No pro, but have good luck trying.. GOOD LIVE PERCH! Yellows come out of their holes & feed mainly at night rare to catch many during the day... Gravel bottoms & muddy water or better yet rising from a rain is great. Water depth to me is not that big of a deal.... but Dad likes deep & I like shallow even around 1.5' deep... so we cover a little of both.. We catch big ones in this shallow water also.. Old logs, log jambs,or brush piles produce well. Grandpa loved to stick the 1 & 2 hook drop lines right in & around them.. Normally an old yellow will not get tangled like u would think.. Calm or light current for the most part because it's easy on the perch & they can work all night till a yellow comes by.. U can catch them in clear water but if the gar are around good luck keeping your perch on for 5 minutes after u put it out.. Shallow,muddy bottom, soft slopping bank not good.. If the yellows aren't bitting u will know it. If they are u can make it look easy... Many of morning running the lines did we come home with the big goose egg. Not bitting. If the creek has yellows in it u can catch them... Last thing if your are checking lines look for it to be moved but not pulling most yellows even the big ones will let u pull them all the way to the top of the water & u will see him then all hell will break loose .So hold on & get him into the boat or bank as fast as you can . Don't let go & watch the other hooks. GOOD LUCK. HOPE THIS MIGHT HELP A LITTLE Let us here how it goes


----------



## El Ahogo (Mar 14, 2010)

Hey, Blast & cast.
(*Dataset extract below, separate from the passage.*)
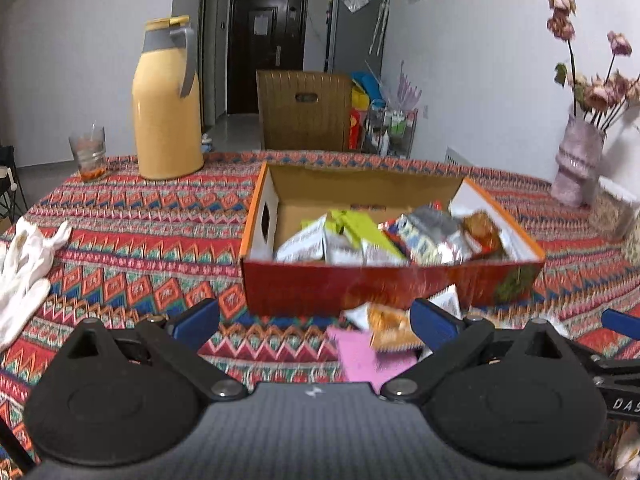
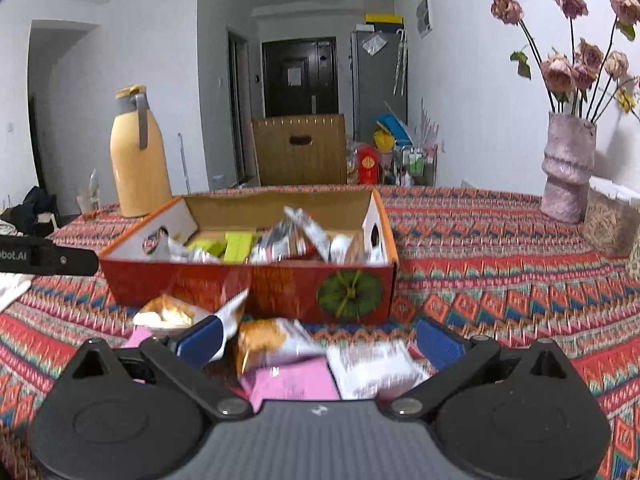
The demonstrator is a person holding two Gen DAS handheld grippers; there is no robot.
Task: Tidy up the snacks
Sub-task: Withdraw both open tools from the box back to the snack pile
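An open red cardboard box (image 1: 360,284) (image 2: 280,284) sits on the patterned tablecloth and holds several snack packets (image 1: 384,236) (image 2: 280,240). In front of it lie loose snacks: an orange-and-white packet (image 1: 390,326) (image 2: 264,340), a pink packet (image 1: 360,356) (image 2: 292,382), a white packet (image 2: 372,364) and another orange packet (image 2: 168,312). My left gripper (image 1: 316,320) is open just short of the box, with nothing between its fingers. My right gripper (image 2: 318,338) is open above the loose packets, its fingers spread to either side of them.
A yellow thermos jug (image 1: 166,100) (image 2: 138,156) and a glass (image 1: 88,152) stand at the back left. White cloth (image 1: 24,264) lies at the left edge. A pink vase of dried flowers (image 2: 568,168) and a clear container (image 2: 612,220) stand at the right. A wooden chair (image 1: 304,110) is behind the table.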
I went to Subway for lunch today and it reminded me of that time you went there and they put all that extra LETTUCE on you r sandwich....... and didnt even charge you for it!!!:rotfl:


Blastn & Castn said:


> No pro, but have good luck trying.. GOOD LIVE PERCH! Yellows come out of their holes & feed mainly at night rare to catch many during the day... Gravel bottoms & muddy water or better yet rising from a rain is great. Water depth to me is not that big of a deal.... but Dad likes deep & I like shallow even around 1.5' deep... so we cover a little of both.. We catch big ones in this shallow water also.. Old logs, log jambs,or brush piles produce well. Grandpa loved to stick the 1 & 2 hook drop lines right in & around them.. Normally an old yellow will not get tangled like u would think.. Calm or light current for the most part because it's easy on the perch & they can work all night till a yellow comes by.. U can catch them in clear water but if the gar are around good luck keeping your perch on for 5 minutes after u put it out.. Shallow,muddy bottom, soft slopping bank not good.. If the yellows aren't bitting u will know it. If they are u can make it look easy... Many of morning running the lines did we come home with the big goose egg. Not bitting. If the creek has yellows in it u can catch them... Last thing if your are checking lines look for it to be moved but not pulling most yellows even the big ones will let u pull them all the way to the top of the water & u will see him then all hell will break loose .So hold on & get him into the boat or bank as fast as you can . Don't let go & watch the other hooks. GOOD LUCK. HOPE THIS MIGHT HELP A LITTLE Let us here how it goes


----------